Stuart,
I think you can do this as follows setting solveVariable to p3[1] --> the variable you want to solve for.
eqns = {p2[1] == p1[1] + p1[2], p2[2] == p1[3] + p1[4];
p2[3] == p1[5] + p1[6], p2[4] == p1[7] + p1[8],
p3[1] == p2[1] + p2[2], p3[2] == p2[3] + p2[4],
p4[1] == p3[1] + p3[2]}
solveVariable = p3[1]
The code below grabs all of the variables in the equations and sets them equal to vars. (this will only run in Version 10 or 11, otherwise do a DeleteCases to remove the solveVariable)

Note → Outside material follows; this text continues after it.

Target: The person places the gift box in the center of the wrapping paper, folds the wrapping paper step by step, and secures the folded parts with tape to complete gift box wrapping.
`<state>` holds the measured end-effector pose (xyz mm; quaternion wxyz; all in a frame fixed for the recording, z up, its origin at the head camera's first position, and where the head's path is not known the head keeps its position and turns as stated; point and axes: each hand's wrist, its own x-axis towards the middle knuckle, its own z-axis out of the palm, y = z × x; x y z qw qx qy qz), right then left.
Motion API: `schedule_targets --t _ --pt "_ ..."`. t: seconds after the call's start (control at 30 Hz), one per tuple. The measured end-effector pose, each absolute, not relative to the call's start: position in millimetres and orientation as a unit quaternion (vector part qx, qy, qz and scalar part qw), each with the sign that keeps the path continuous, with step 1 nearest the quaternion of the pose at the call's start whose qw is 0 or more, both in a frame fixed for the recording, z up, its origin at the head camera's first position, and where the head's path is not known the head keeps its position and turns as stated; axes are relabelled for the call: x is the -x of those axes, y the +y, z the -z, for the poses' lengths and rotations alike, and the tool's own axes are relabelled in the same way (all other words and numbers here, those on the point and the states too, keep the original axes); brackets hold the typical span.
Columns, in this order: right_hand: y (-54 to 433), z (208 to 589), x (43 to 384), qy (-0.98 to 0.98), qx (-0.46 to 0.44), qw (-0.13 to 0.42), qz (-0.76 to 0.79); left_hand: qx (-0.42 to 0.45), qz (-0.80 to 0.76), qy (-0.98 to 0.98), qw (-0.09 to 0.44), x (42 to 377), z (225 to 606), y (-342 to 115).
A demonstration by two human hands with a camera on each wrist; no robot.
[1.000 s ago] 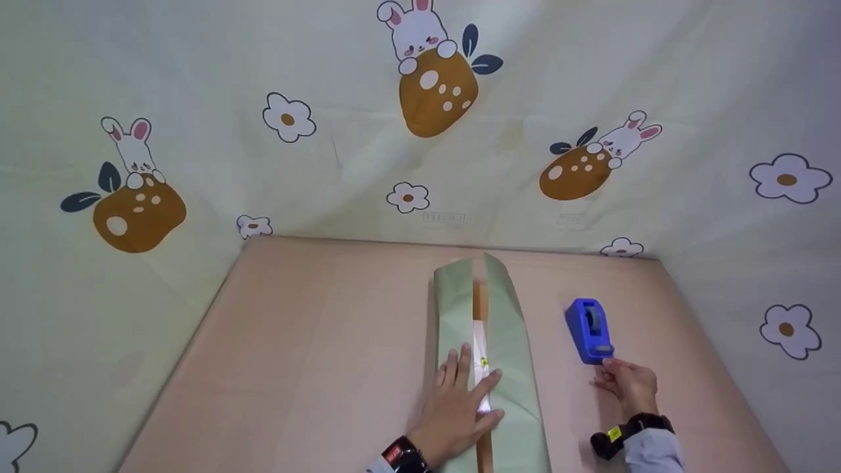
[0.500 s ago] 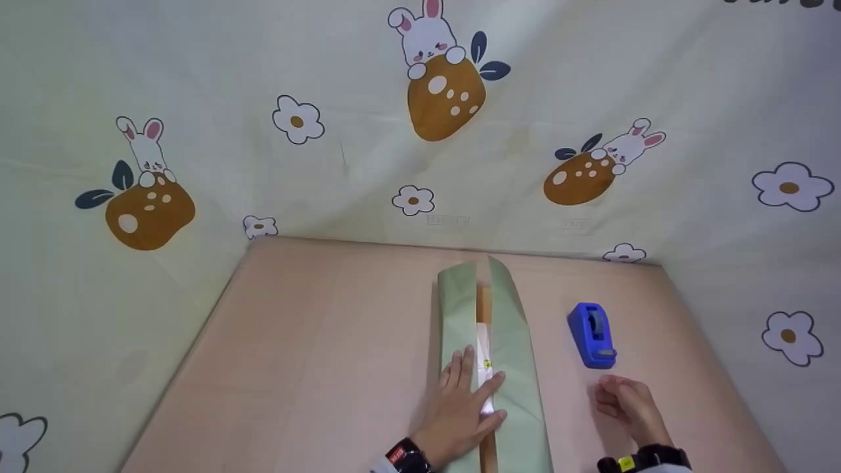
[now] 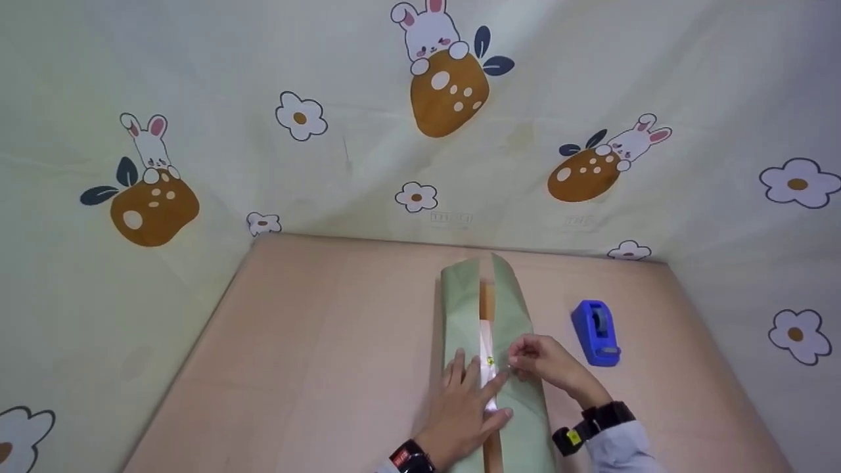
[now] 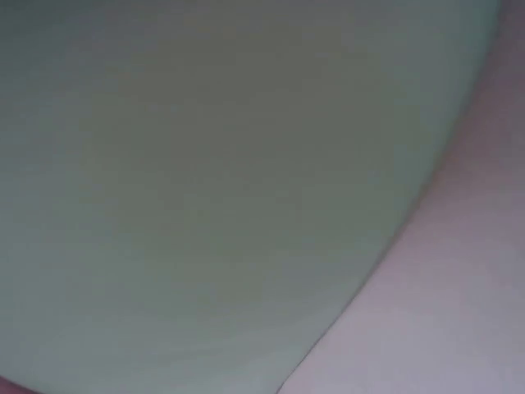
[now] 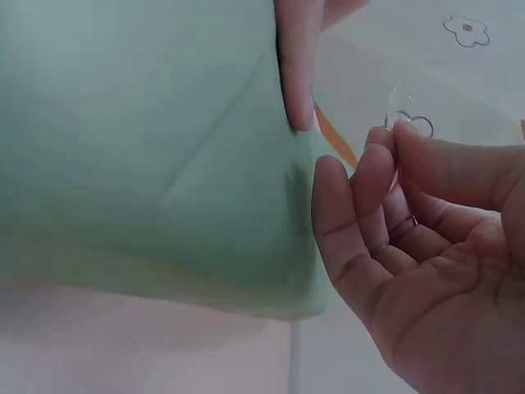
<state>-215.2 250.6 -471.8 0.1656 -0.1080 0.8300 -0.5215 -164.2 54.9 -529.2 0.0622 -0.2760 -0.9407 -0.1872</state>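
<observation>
Beyond the hands hangs a pale cloth (image 3: 355, 164) printed with rabbits and flowers, and beneath them spreads the desk (image 3: 328, 328). Green paper (image 3: 462, 302) lies under the left hand (image 3: 454, 407), its long edges apart over a brown-and-white surface (image 3: 487, 303). That hand rests across the gap with fingers spread. Just beside its fingertips, over the paper, is the right hand (image 3: 548, 362). To the right of both hands sits a blue tape dispenser (image 3: 593, 338). The right thumb and fingertips pinch a clear tape piece (image 5: 395, 100).
</observation>
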Motion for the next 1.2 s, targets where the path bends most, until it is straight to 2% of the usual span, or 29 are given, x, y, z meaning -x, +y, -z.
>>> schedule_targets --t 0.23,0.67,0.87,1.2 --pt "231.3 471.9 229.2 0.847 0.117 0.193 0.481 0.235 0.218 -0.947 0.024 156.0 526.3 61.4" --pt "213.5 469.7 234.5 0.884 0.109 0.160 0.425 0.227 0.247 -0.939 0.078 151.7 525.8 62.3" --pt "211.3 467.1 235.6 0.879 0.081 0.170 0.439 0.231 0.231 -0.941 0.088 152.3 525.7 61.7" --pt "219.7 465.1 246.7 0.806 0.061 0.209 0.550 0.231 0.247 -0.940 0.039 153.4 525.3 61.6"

vars = DeleteDuplicates[Cases[eqns, _[_], Infinity]] /.
solveVariable -> Nothing
{p2[1], p1[1], p1[2], p2[3], p1[5], p1[6], p2[4], p1[7], p1[8], p2[2],
p3[2], p4[1]}
Now create all possible sets of variables (excluding the solveVariable) and then add the solveVariable to every set. Only create sets up to the number of equations - 1 because you can't have more variables than you have equations.
solveVarsSets =
Map[Prepend[solveVariable], Subsets[vars, Length[eqns] - 1]]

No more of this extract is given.